Since then, the legislature additionally accredited a further $85 million in spending throughout midyear price range changes, often called supplementals. Most of that may go to Okay-12 colleges. Enrollment was greater than anticipated when lawmakers accredited the price range final spring, whereas native property tax collections had been decrease, due to tax reduction payments handed by the legislature.
However the rise in Medicaid prices, which have continued unabated since final spring, stay the only largest driver of the state’s price range woes. Medicaid is the federal medical insurance program for low-income households, and whereas the state is just on the hook for a share of the price, the worth tag has grown to round a 3rd of Colorado’s $16 billion state working price range.
Well being care prices have been rising quicker than the state income cap below the Taxpayer’s Invoice of Rights for many years. However the latest spike in prices, coupled with the top of federal stimulus {dollars} in the course of the pandemic, have culminated on this 12 months’s price range crunch.
Mark Ferrandino, the governor’s price range director, wrote in a letter to the JBC that sufferers are utilizing extra long-term care, equivalent to nursing properties, than they’ve up to now. Greater use of long-term care, coupled with rising prices, triggered the state to overspend its Medicaid price range final fiscal 12 months, which ended June 30, 2024, in a pattern that’s now anticipated to proceed via not less than 2026.
Two different elements contributed to the newest price range overruns: newly negotiated behavioral well being care charges and rising enrollment and prices related to caring for these with developmental disabilities.
To deal with the rise in prices, Gov. Jared Polis supplied quite a lot of cuts to the Well being Care Coverage and Financing Division, together with a significant restructuring of nursing house supplier charges, that will exempt them from the state income cap. Nevertheless it’s not but clear if the JBC, which writes the majority of the state price range on behalf of the legislature, shall be receptive to Polis’ strategies.
Final week, legislative price range workers warned lawmakers that the price range issues they face are more likely to proceed for years to return.
When price range writers discuss subsequent 12 months’s shortfall, they’re referring to what would occur if the state continued “enterprise as standard” within the 2025-26 spending plan.
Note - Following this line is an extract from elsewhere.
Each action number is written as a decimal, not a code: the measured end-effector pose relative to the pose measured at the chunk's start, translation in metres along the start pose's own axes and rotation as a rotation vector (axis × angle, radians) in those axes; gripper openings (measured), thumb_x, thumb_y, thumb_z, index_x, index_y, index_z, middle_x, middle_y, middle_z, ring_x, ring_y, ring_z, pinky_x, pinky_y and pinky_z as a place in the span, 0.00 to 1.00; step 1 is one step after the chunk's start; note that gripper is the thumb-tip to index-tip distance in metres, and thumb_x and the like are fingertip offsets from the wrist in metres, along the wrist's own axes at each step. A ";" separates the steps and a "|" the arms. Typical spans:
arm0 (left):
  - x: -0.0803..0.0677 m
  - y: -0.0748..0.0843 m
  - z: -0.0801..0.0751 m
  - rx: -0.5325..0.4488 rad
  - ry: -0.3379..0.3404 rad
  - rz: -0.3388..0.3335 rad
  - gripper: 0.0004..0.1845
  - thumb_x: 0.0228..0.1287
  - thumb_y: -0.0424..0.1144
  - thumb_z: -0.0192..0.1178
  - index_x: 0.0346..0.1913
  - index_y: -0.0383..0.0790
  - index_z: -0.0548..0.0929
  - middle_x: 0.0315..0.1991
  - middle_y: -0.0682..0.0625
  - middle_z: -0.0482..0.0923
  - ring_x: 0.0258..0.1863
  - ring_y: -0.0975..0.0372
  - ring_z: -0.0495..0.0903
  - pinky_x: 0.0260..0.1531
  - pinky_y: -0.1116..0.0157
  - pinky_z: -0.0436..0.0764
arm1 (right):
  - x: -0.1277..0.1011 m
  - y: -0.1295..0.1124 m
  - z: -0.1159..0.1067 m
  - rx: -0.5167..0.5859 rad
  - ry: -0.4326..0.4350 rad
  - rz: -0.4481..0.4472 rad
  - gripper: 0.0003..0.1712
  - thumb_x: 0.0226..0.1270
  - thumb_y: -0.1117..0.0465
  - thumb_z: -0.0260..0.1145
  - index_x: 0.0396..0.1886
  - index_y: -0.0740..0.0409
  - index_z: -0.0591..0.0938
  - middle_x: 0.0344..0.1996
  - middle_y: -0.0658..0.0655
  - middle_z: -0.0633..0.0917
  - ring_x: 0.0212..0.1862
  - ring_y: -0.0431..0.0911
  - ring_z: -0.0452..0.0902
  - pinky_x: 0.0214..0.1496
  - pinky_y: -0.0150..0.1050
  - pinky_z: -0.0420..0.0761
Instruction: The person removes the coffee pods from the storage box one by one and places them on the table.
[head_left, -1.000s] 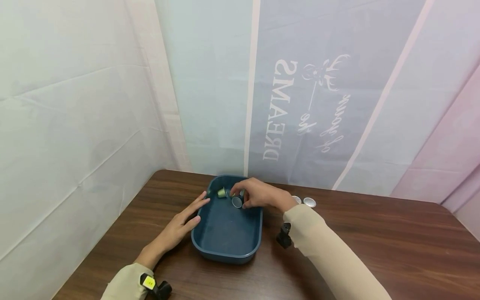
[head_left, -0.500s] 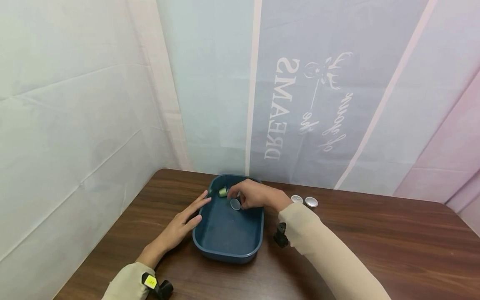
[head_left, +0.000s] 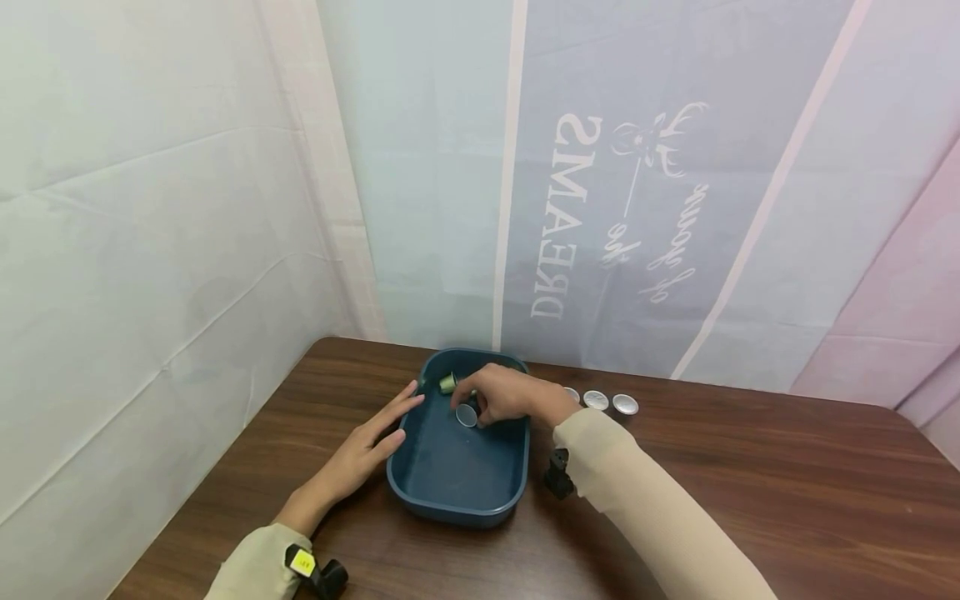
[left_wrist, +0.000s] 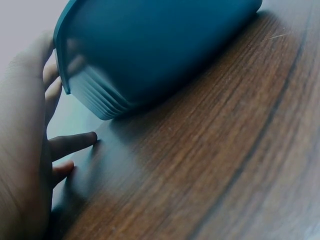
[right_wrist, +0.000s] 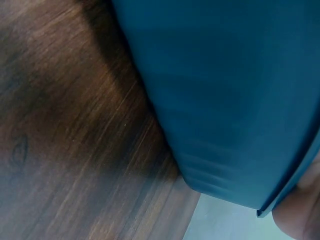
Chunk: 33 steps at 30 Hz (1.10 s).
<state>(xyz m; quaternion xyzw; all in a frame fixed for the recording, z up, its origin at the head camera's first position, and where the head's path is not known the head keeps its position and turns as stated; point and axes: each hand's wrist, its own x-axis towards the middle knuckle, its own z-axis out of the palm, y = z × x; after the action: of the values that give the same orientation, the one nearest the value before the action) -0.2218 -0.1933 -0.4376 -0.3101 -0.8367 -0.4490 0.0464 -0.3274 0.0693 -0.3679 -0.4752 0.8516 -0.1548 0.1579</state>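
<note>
A blue plastic bin (head_left: 457, 510) stands on the table, its outer wall filling much of both wrist views. My left hand (head_left: 352, 462) lies along its left rim, fingers fairly straight and touching the edge. My right hand (head_left: 501, 393) reaches down into the far part of the bin. Between its thumb and fingers it pinches a coffee capsule (head_left: 467, 416), silver lid facing me; the capsule's body is mostly hidden. A green coffee capsule (head_left: 447, 383) lies on its side by the far left inner wall. The right wrist view shows only a bit of the hand (right_wrist: 300, 212).
To the right of the bin, several silver round tops show in a row on the dark wooden table (head_left: 720, 467), including a silver-topped capsule (head_left: 626, 404); my right wrist partly covers the row. A pale fabric backdrop (head_left: 420, 208) hangs behind the table.
My right hand and the silver-lidded capsule have shifted slightly left and nearer to me inside the bin. Another silver top has come into sight beside my right wrist. My left hand keeps its place.
</note>
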 end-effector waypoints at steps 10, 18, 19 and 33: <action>0.000 0.004 0.000 -0.004 0.001 0.002 0.27 0.75 0.33 0.45 0.74 0.48 0.59 0.76 0.53 0.45 0.73 0.55 0.49 0.61 0.44 0.62 | 0.000 0.000 0.002 -0.004 -0.004 0.006 0.25 0.55 0.64 0.74 0.53 0.45 0.82 0.24 0.44 0.80 0.25 0.36 0.76 0.28 0.31 0.77; 0.001 0.003 0.000 -0.007 0.004 0.005 0.27 0.75 0.33 0.45 0.74 0.49 0.59 0.76 0.53 0.45 0.73 0.55 0.49 0.62 0.47 0.61 | -0.001 -0.001 0.003 -0.004 0.005 0.009 0.24 0.56 0.64 0.74 0.53 0.45 0.82 0.24 0.44 0.80 0.26 0.35 0.76 0.28 0.32 0.77; 0.001 0.003 0.000 -0.007 0.003 0.005 0.27 0.75 0.33 0.45 0.74 0.49 0.59 0.76 0.53 0.45 0.73 0.55 0.49 0.62 0.47 0.61 | -0.001 -0.001 0.003 -0.007 0.006 0.005 0.24 0.56 0.63 0.74 0.53 0.45 0.82 0.24 0.44 0.80 0.25 0.35 0.76 0.28 0.31 0.77; 0.000 0.004 0.000 -0.004 0.011 -0.004 0.27 0.75 0.33 0.45 0.74 0.52 0.59 0.76 0.54 0.45 0.73 0.55 0.49 0.63 0.44 0.59 | -0.011 -0.006 -0.002 0.084 0.105 -0.109 0.23 0.56 0.62 0.74 0.53 0.51 0.83 0.25 0.47 0.81 0.25 0.37 0.75 0.29 0.32 0.77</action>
<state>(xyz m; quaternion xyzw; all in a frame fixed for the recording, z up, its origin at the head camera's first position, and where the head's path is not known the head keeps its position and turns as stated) -0.2201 -0.1918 -0.4344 -0.3062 -0.8363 -0.4522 0.0494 -0.3186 0.0758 -0.3620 -0.5052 0.8243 -0.2235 0.1242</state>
Which means masking the rising prices of well being care and Okay-12, in addition to giving typical inflationary raises to greater training, state staff and Medicaid suppliers.
Subsequent price range 12 months, which begins July 1, the rising prices of Medicaid alone would wipe out your complete $304 million the state has to spend on inflationary will increase.
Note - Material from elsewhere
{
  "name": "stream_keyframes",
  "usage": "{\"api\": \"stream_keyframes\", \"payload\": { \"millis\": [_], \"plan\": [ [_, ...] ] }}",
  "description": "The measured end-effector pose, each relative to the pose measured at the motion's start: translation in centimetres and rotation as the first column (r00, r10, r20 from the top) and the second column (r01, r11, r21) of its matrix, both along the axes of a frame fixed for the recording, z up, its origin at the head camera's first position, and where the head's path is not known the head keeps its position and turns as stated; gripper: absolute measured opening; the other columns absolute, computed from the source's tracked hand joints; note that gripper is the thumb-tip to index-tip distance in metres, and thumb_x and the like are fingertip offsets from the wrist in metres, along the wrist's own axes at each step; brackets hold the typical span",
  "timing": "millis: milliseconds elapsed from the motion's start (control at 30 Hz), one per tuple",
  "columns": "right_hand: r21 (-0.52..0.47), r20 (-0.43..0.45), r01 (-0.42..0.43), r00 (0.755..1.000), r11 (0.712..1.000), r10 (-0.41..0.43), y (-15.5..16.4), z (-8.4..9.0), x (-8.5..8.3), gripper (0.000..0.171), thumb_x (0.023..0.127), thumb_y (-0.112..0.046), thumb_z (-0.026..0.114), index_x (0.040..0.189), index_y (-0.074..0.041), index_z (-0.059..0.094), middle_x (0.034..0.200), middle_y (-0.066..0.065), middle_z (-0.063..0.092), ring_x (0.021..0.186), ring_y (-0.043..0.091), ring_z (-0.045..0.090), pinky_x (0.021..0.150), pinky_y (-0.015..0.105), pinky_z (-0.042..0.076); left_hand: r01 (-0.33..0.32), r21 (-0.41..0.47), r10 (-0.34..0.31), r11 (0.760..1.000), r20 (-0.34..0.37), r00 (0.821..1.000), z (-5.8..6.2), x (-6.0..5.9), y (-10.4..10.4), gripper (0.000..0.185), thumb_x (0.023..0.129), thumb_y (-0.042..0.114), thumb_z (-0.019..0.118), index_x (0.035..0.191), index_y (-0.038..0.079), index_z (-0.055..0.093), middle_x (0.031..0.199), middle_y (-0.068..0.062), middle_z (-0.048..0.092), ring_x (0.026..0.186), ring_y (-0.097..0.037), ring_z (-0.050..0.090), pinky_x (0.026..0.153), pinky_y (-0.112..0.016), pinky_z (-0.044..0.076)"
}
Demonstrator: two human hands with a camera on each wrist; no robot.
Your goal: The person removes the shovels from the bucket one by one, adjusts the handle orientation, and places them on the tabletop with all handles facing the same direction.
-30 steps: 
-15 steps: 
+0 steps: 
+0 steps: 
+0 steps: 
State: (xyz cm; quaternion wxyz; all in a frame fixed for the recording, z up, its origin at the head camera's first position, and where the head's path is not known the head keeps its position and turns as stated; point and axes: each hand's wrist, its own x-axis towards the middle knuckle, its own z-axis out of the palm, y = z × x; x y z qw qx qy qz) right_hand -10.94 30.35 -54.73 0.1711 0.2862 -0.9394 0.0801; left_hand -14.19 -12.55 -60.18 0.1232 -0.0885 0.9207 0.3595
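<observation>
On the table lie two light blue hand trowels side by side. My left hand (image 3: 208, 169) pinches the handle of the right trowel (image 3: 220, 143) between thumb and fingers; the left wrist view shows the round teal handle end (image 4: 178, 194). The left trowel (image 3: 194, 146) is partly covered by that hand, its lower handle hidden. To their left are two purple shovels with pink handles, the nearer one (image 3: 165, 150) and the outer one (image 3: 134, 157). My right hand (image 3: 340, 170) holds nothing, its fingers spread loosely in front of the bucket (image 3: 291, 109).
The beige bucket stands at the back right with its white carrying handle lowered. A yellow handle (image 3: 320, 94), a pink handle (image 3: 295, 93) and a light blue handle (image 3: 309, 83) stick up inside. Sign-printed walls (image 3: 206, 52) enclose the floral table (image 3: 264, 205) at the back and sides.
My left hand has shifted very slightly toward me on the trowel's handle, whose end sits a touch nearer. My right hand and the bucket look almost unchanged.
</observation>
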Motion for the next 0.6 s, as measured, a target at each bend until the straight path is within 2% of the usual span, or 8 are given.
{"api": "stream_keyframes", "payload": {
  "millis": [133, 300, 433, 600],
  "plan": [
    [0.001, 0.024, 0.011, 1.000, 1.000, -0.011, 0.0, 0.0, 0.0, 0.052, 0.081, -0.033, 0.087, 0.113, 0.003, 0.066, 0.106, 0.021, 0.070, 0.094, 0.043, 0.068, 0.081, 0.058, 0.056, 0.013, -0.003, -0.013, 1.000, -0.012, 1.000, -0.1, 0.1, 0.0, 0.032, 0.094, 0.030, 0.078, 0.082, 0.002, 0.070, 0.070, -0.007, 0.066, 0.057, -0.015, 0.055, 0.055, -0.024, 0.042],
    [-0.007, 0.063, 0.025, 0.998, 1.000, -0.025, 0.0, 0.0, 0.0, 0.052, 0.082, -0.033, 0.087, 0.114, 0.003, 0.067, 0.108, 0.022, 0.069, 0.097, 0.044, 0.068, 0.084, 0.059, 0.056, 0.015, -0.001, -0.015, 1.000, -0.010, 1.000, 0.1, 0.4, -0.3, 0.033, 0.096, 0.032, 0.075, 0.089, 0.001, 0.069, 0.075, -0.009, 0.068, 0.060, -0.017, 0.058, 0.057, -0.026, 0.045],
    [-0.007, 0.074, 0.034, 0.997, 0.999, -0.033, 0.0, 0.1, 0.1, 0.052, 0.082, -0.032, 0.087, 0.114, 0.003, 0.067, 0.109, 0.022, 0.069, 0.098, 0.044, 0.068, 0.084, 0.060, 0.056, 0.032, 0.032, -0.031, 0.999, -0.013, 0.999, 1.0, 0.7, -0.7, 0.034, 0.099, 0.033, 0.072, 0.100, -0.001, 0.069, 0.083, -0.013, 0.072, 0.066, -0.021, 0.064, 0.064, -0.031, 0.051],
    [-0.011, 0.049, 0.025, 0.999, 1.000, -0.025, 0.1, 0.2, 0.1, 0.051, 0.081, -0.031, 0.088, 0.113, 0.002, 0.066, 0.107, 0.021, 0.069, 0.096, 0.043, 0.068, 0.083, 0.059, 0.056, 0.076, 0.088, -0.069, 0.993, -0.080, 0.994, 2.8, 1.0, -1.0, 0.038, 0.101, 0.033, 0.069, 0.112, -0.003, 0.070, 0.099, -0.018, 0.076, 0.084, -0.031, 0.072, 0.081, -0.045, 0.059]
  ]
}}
If lawmakers don’t change the state’s monetary trajectory with ongoing cuts, Colorado would deplete its $2.1 billion reserve fully by 2029. And that’s if the financial system retains rising.
If the nation descends right into a reasonable recession, the state may run out of cash to pay its payments in the course of the 2026-27 price range 12 months, in line with JBC workers.
“The take-home message that I’ll offer you is that you just want a delicate touchdown that’s going to get to a path that the state can truly maintain,” Craig Harper, the JBC’s nonpartisan workers director, advised lawmakers.